Copy every line in the listing that contains "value".

[Start of Attachment]

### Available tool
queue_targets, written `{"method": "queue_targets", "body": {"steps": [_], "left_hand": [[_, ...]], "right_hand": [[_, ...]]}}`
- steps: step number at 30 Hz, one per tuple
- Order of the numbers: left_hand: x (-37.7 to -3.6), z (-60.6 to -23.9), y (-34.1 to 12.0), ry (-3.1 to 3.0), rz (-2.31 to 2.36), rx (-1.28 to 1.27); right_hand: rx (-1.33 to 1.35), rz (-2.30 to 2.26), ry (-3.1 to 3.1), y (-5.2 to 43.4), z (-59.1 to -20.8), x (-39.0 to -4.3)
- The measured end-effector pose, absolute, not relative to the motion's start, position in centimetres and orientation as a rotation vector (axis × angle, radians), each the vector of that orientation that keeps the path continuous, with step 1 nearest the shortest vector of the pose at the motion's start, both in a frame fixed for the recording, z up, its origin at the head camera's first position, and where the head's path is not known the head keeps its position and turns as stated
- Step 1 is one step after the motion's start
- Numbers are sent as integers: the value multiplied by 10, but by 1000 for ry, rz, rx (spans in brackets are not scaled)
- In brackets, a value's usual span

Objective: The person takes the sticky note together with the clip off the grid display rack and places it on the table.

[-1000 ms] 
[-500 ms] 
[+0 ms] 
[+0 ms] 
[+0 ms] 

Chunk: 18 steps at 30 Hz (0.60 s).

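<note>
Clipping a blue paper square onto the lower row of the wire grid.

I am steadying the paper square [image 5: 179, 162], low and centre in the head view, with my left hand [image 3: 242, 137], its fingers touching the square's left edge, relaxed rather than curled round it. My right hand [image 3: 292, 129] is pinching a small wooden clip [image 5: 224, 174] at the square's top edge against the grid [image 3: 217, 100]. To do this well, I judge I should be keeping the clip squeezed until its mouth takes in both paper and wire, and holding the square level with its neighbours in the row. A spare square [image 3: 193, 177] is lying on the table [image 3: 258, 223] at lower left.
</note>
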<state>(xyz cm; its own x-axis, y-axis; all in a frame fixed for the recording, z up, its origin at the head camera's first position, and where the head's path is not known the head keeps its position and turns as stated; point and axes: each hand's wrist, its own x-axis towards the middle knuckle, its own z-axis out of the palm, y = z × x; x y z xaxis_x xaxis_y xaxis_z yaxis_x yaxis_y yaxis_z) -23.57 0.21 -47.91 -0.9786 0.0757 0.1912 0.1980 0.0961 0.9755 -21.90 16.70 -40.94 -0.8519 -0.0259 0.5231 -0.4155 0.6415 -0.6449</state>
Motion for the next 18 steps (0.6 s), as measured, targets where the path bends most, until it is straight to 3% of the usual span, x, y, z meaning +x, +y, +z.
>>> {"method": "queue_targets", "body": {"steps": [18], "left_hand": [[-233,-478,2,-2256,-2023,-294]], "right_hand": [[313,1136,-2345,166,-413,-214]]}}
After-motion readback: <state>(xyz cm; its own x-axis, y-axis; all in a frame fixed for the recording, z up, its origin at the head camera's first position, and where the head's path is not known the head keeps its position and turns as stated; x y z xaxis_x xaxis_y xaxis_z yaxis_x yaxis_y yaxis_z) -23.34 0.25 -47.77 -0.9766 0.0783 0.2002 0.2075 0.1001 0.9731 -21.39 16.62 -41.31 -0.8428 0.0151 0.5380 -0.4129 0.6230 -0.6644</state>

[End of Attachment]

Response box>
- Numbers are sent as integers: the value multiplied by 10, but by 1000 for ry, rz, rx (spans in brackets are not scaled)
- In brackets, a value's usual span

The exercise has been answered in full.